Image above: Born to Fly © Russ Barnes

With a family background in art and photography, it seems the writing was on the wall for Russ Barnes to work in the creative world. A successful landscape photographer who makes himself known on Twitter for his serene tree images, he catches up with us about his aspirations, influences and inspirations…

Outdoor Photography: Hello! First of all please introduce yourself: tell us the type of pictures you like to take and how you first got into photography.

Russ Barnes: I’m a landscape photographer based in the Midlands. I’ve been interested in photography all my life, but it was Sir David Attenborough who really inspired me to connect with the natural world. I tried my hand at wildlife photography for a few years but unlike Sir David, I got tired of spending hours waiting for illusive creatures to turn up, so I turned to landscape instead.

Image above: Enter the Dragon © Russ Barnes

OP: How often are you able to get out there and photograph, and is there a particular location you normally go to? 

RB: Now I’m more selective about when I go out than I used to be as I’m after particular conditions, light or mood. My local landscape in Warwickshire is perfect for me and has stunning woodland, but I also venture north to the Peak District and sometimes south to the Cotswold region.

OP: What are you working on at the moment?

RB: I have about five or six concepts in my head at any time. Right now I’m building an abstract infrared series called Backwater that I’m particularly happy with; I’ve also got a very challenging project called Fallen on the go, which celebrates the end of life in trees. It’s all work in progress.

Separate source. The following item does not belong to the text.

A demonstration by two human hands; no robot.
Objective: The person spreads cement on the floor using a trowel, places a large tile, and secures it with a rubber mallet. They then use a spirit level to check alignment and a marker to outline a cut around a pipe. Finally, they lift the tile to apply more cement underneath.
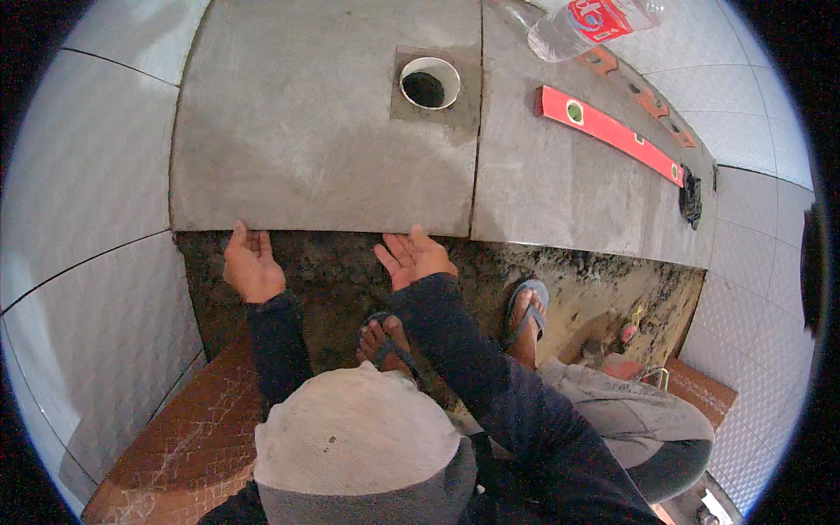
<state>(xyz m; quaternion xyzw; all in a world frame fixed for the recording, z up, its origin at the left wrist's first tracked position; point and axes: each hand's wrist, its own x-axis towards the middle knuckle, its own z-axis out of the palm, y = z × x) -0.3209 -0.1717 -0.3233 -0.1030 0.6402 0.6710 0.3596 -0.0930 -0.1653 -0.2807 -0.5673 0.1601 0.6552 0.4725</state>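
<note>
A large grey floor tile lies before me, its near edge running above a strip of dark, crumbly mortar bed. My left hand is palm up at the left part of that edge, thumb touching it and fingers extended. Farther right along the same edge, my right hand is also palm up, its thumb at the edge and its fingers spread. A white round pipe with dark material inside stands in a square cutout near the tile's right side. Neither hand lifts the tile visibly.
On the adjoining grey tile rest a red spirit level, a black crumpled item and a clear plastic bottle. An orange strip with holes lies along the right wall. My sandalled feet stand on the bed.
</note>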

OP: Where do you find your inspiration? 

RB: As with many landscape photographers my inspiration comes and goes, but I’m continuously drawn to the basics of light – how it reveals and equally hides a subject. I have found infrared an incredibly interesting concept because it’s an invisible spectrum, it’s another world beyond what you can see with the naked eye.

Image above: Translucent Purity © Russ Barnes

OP: What’s your dream photography project? 

RB: I wish I lived closer to the Lake District or Scotland, it’s the locations found in those areas of the UK that seem to have endless possibilities – I could easily build another portfolio based on the incredibly changeable weather. I love wide-open spaces and although the fields and woodland of Warwickshire are beautiful, it’s all quite intimate and never really very dramatic.

OP: Is there one thing in particular you think would help you improve your photography?

RB: I definitely have all the gear I need so it’s nothing physical. I guess it’s time served? Looking back at images I took only 2 years ago I can see the imperfection in everything and I definitely subscribe to the 10,000 hour rule (look that one up). I reckon I could benefit from a workshop with someone like David Ward.

OP: What do you think is hot right now in the photography world?

RB: There is endless talk of the ‘death of the mirror’ in DSLRs but that’s incredibly premature. The drive is mainly about reducing kit weight but I’ve started buying smaller vintage Nikon prime lenses to tackle this…the 35 year old Nikon 28mm f/2.8 AI-s is a perfect example, it’s got stunning optical quality, cheap to buy, all made from metal but still only 250g!

OP: Where do you see your photography in five years time? 

RB: It’s impossible to say. I know I’ll still be shooting landscape and probably still getting lost in woodlands. I genuinely don’t have any grand ambition for my work though it would be nice get a book published in the next year or so. I genuinely take each day as it comes, when the light shows itself I’ll be out there again.